* _TASK OBJECTIVE_
Print every line below exactly. Skip the pictures.

[Opening GIVEN DATA section]

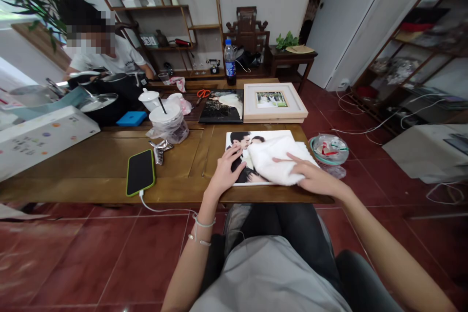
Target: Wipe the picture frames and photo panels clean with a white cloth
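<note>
A white-edged photo panel (239, 175) with a picture of a couple lies flat near the table's front edge. Spread over its right part is a folded white cloth (272, 156), which hides much of the picture. My left hand (227, 168) rests on the panel's left side, fingers apart, with nothing in it. On the cloth's right side lies my right hand (305, 174), its fingers stretched out flat over the fabric and pressing on it rather than gripping. Behind the panel are a framed photo (271, 99) and a dark photo panel (219, 112).
A phone (140, 173) with a charging cable lies left on the wooden table (179, 165). Nearby stand a bagged cup (166, 119), a blue box (131, 118), orange scissors (203, 93) and a bottle (230, 63). A waste bin (329, 149) stands right. Another person (106, 56) sits across.
</note>
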The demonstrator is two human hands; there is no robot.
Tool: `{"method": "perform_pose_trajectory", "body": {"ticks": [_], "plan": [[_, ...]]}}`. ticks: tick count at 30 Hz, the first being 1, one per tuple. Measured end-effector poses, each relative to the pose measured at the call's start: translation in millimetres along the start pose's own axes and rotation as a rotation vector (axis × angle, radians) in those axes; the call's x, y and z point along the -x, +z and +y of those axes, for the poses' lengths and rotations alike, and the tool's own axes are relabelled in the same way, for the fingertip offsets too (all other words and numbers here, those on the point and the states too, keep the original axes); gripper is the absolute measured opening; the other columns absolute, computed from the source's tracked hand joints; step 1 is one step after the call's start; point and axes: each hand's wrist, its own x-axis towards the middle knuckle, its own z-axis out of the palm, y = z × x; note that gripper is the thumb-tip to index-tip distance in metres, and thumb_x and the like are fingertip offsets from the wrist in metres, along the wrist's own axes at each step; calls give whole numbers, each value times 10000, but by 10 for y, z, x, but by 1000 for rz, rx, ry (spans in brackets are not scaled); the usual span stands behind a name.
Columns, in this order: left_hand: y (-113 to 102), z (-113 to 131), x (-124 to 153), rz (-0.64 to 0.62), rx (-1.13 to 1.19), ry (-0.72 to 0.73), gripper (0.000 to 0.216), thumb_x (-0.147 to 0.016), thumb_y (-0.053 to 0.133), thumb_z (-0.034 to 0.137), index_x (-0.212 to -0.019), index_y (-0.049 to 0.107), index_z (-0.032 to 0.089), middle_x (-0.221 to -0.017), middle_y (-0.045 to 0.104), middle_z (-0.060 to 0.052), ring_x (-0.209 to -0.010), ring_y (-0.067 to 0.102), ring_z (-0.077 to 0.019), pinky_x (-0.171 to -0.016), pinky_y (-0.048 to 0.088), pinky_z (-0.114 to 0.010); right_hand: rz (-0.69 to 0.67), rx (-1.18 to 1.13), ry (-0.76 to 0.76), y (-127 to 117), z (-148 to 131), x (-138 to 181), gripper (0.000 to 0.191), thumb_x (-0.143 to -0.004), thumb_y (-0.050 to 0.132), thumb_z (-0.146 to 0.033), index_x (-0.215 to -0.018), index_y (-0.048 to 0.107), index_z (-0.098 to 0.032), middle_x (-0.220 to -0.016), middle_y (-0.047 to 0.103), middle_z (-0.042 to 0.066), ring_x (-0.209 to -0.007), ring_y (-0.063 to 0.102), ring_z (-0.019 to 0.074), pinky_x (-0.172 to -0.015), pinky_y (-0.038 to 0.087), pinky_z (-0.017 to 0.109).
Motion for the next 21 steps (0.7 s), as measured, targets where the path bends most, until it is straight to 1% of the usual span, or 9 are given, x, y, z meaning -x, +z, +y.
{"method": "perform_pose_trajectory", "body": {"ticks": [3,6,9,11,14,16,18,21], "plan": [[-1,-5,-4,-18,-6,-8,357,-889,520,316,-1223,584,210,-1381,498,-102,-1340,374,-247,-1108,285,-489,107,25,57,-77,223,-267,454,-613,450,-78,-968,687,-232,-1275,596,11,-1363,284,297,-1075,330,486],[-5,-3,-7,-36,-20,-13,358,-894,509,317,-1225,581,201,-1382,496,-106,-1344,369,-248,-1109,281,-490,171,63,70,-149,368,-571,455,-623,471,-104,-1005,691,-217,-1179,656,28,-1325,363,305,-1071,333,490],[-12,-2,-6,-46,-28,-8,364,-892,513,315,-1230,576,195,-1384,493,-110,-1348,364,-250,-1108,282,-491,207,90,56,-181,433,-811,454,-630,470,-101,-1021,690,-172,-1162,665,65,-1261,451,307,-1102,259,520],[-15,-1,-6,-45,-23,-5,363,-889,517,312,-1231,576,203,-1385,492,-109,-1347,367,-253,-1106,286,-494,228,99,48,-166,441,-873,454,-645,462,-98,-1037,681,-164,-1162,664,73,-1242,472,294,-1126,189,530],[-14,3,-8,-33,-12,-9,362,-885,523,314,-1229,578,216,-1381,496,-104,-1340,379,-257,-1103,293,-493,255,111,27,-105,402,-792,459,-647,450,-90,-1035,666,-204,-1242,620,40,-1278,435,266,-1142,149,515],[-10,7,-10,-23,-7,-10,361,-884,525,316,-1228,579,221,-1380,498,-100,-1337,384,-255,-1105,293,-487,263,117,-1,-62,342,-654,447,-638,448,-82,-1005,659,-229,-1326,556,20,-1306,401,254,-1140,168,507],[-6,10,-11,-16,-9,-7,364,-885,522,313,-1231,577,216,-1384,494,-100,-1339,380,-251,-1108,293,-479,250,121,-28,-28,262,-489,427,-625,445,-72,-963,655,-227,-1377,505,29,-1326,372,254,-1132,193,512],[-2,14,-9,-13,-13,3,365,-886,519,302,-1236,573,215,-1389,490,-97,-1350,365,-245,-1111,294,-470,211,120,-46,17,137,-248,426,-593,427,-51,-910,653,-225,-1390,488,37,-1349,331,253,-1122,214,523]]}}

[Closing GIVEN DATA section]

* _SOLUTION TO THIS EXERCISE_
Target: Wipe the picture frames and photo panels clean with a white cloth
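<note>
A white-edged photo panel (239, 175) with a picture of a couple lies flat near the table's front edge. Spread over its right part is a folded white cloth (272, 156), which hides much of the picture. My left hand (227, 168) rests on the panel's left side, fingers apart, with nothing in it. On the cloth's right side lies my right hand (305, 174), its fingers stretched out flat over the fabric and pressing on it rather than gripping. Behind the panel are a framed photo (271, 99) and a dark photo panel (219, 112).
A phone (140, 173) with a charging cable lies left on the wooden table (179, 165). Nearby stand a bagged cup (166, 119), a blue box (131, 118), orange scissors (203, 93) and a bottle (230, 63). A waste bin (329, 149) stands right. Another person (106, 56) sits across.
</note>
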The demonstrator is two human hands; there is no robot.
Tool: `{"method": "perform_pose_trajectory", "body": {"ticks": [_], "plan": [[_, ...]]}}`. ticks: tick count at 30 Hz, the first being 1, one per tuple. Measured end-effector poses, each relative to the pose measured at the call's start: translation in millimetres along the start pose's own axes and rotation as a rotation vector (axis × angle, radians) in those axes; the call's x, y and z point along the -x, +z and +y of those axes, for the poses' lengths and rotations alike, and the tool's own axes are relabelled in the same way, for the fingertip offsets too (all other words and numbers here, those on the point and the states too, keep the original axes); gripper is the absolute measured opening; the other columns absolute, computed from the source's tracked hand joints; step 1 is one step after the call's start; point and axes: each hand's wrist, its own x-axis towards the middle knuckle, its own z-axis out of the palm, y = z × x; note that gripper is the thumb-tip to index-tip distance in metres, and thumb_x and the like are fingertip offsets from the wrist in metres, along the wrist's own axes at each step; calls give whole numbers, each value times 10000, but by 10 for y, z, x, but by 1000 for rz, rx, ry (spans in brackets are not scaled); the usual span stands behind a name.
Columns, in this order: left_hand: y (-113 to 102), z (-113 to 131), x (-124 to 153), rz (-0.64 to 0.62), rx (-1.13 to 1.19), ry (-0.72 to 0.73), gripper (0.000 to 0.216), thumb_x (-0.147 to 0.016), thumb_y (-0.053 to 0.133), thumb_z (-0.034 to 0.137), index_x (-0.212 to -0.019), index_y (-0.049 to 0.107), index_z (-0.032 to 0.089), middle_x (-0.221 to -0.017), middle_y (-0.045 to 0.104), middle_z (-0.060 to 0.052), ring_x (-0.209 to -0.010), ring_y (-0.067 to 0.102), ring_z (-0.077 to 0.019), pinky_x (-0.171 to -0.016), pinky_y (-0.048 to 0.088), pinky_z (-0.114 to 0.010); right_hand: rz (-0.69 to 0.67), rx (-1.18 to 1.13), ry (-0.76 to 0.76), y (-127 to 117), z (-148 to 131), x (-138 to 181), gripper (0.000 to 0.191), thumb_x (-0.143 to -0.004), thumb_y (-0.050 to 0.132), thumb_z (-0.146 to 0.033), index_x (-0.215 to -0.018), index_y (-0.048 to 0.107), index_z (-0.098 to 0.032), middle_x (-0.220 to -0.016), middle_y (-0.047 to 0.103), middle_z (-0.042 to 0.066), ring_x (-0.209 to -0.007), ring_y (-0.063 to 0.102), ring_z (-0.019 to 0.074), pinky_x (-0.172 to -0.015), pinky_y (-0.038 to 0.087), pinky_z (-0.017 to 0.109).
Motion for the next 21 steps (0.7 s), as measured, targets where the path bends most, until it is straight to 1% of the usual span, or 9 are given, x, y, z meaning -x, +z, +y.
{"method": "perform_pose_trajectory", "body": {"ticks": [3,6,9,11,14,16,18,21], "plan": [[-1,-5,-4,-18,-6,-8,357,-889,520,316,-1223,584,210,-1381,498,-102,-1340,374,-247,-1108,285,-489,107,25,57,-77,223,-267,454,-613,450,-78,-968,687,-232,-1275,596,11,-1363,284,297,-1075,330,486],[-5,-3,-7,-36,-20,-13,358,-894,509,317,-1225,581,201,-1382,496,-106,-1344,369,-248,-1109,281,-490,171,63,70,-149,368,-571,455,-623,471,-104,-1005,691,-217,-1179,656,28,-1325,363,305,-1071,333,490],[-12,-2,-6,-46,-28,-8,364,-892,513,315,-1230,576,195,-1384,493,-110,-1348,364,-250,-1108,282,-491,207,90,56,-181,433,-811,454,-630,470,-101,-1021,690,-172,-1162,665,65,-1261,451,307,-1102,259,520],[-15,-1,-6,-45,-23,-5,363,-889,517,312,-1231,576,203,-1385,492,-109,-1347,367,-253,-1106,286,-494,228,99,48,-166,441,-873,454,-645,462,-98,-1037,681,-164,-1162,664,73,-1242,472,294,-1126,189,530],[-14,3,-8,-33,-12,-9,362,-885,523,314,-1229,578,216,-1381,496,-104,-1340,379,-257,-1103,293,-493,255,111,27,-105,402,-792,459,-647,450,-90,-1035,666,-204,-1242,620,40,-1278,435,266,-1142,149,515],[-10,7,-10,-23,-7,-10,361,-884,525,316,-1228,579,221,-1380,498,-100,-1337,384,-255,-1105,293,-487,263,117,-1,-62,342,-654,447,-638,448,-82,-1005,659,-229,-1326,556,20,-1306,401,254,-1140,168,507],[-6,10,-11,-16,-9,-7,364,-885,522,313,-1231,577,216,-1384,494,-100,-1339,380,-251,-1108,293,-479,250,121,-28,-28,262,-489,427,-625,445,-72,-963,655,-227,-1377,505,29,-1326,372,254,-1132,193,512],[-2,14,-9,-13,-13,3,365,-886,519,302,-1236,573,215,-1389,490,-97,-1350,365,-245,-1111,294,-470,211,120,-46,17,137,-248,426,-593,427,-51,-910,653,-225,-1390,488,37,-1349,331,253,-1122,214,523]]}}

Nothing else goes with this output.